Are used excavator prices going up or down in Canada?
Softening. After spiking in 2022-2023 when supply-chain delays made new machines hard to get, used excavator prices settled roughly 10-20% below that peak — and Ritchie Bros./RB Global's quarterly Market Trends reports show Canadian earthmoving prices still drifting down through 2025. In Q3 2025, every earthmoving group except wheel loaders and skid steers fell year-over-year, and Canadian construction prices dropped 5 percentage points from the prior quarter. The path is choppy quarter to quarter, and crawler excavators have held up better than most categories on tight supply, but the direction off the peak is down, not up.
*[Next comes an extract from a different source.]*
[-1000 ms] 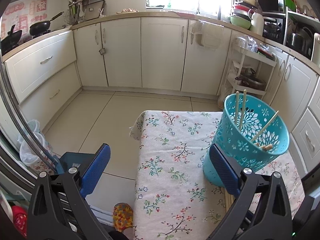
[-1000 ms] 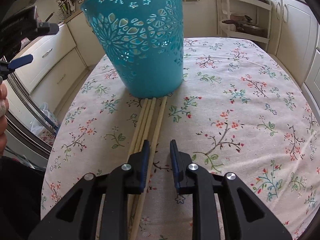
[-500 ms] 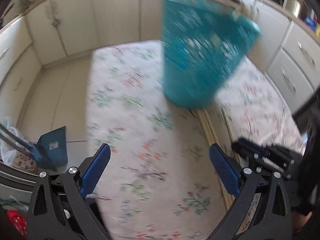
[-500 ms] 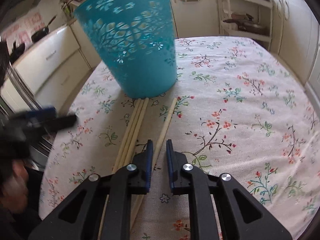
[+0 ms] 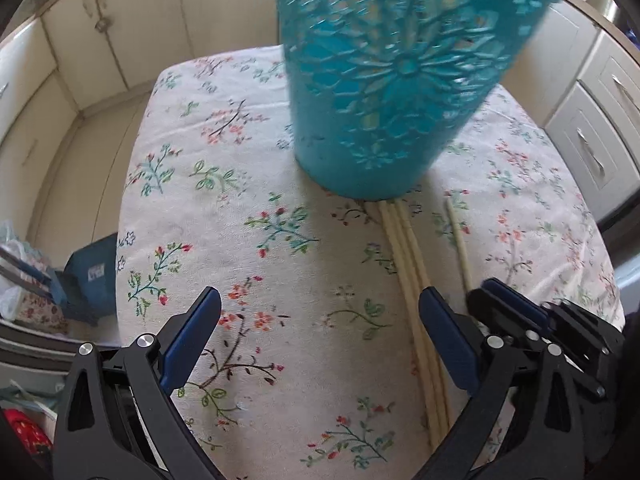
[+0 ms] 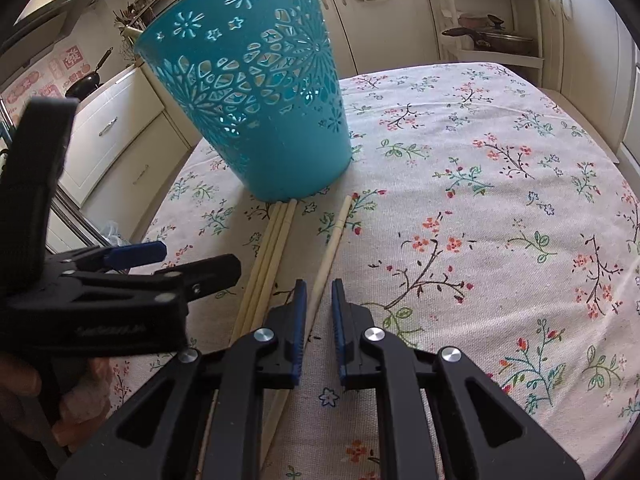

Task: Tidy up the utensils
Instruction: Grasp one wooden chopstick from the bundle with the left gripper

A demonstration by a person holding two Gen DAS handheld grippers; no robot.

Prices still sit above pre-2020 levels, and buyers have their negotiating power back.
Is it cheaper to buy a used excavator at auction or from a dealer?
An auction hammer price is often 10-20% below a comparable dealer's asking price, and on a heavy machine the auction fee is smaller than most people assume — Ritchie Bros. caps its Canadian buyer transaction fee at a flat CAD $3,638 on any lot selling over $75,000, not a 10-15% premium. The real cost of buying at auction is not the fee. It is that the machine sells as-is with no warranty, you get limited time to inspect it, and it is easy to get caught up in bidding and overpay. Dealers cost more but carry that risk for you.